Abstract

In debates about reorienting the American revenue system, nearly everyone assumes the Constitution is irrelevant. With few exceptions, the tax provisions in the original Constitution - particularly the direct-tax apportionment rule and the uniformity rule - have been interpreted to be paper tigers. And in only one major case has the Sixteenth Amendment, which excepts on incomes from apportionment, been held to limit congressional power.Rejecting conventional wisdom, this Article argues that some consumption taxes would violate constitutional norms.
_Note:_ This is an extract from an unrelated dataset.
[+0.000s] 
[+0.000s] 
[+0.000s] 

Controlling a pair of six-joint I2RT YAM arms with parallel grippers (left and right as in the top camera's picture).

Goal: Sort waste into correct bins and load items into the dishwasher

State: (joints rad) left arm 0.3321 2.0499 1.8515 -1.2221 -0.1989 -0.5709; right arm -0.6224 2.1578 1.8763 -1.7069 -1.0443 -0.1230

The Article focuses on the requirement that “direct taxes” be apportioned among the states on the basis of population. From a study of founding-era debates, the Article concludes that “direct taxes” has a meaning with contemporary relevance: Direct taxes are not duties, imposts, or excises, and they are imposed by the national government on individuals rather than on the states. Along the way, the Article criticizes Hylton v. United States, in which the Supreme Court considered the meaning of “direct taxes” in 1796, and argues that the Court did better in Pollock, which struck down the 1894 income tax.Applying this historical understanding, the Article examines several proposed national consumption taxes. It concludes that a value-added or sales tax would be an indirect tax not subject to apportionment, but that the so-called “flat tax” or the unlimited savings allowance (USA) tax would be a direct tax. Moreover, the Article argues that such a direct-consumption tax should not escape apportionment as a “tax on incomes” under the Sixteenth Amendment.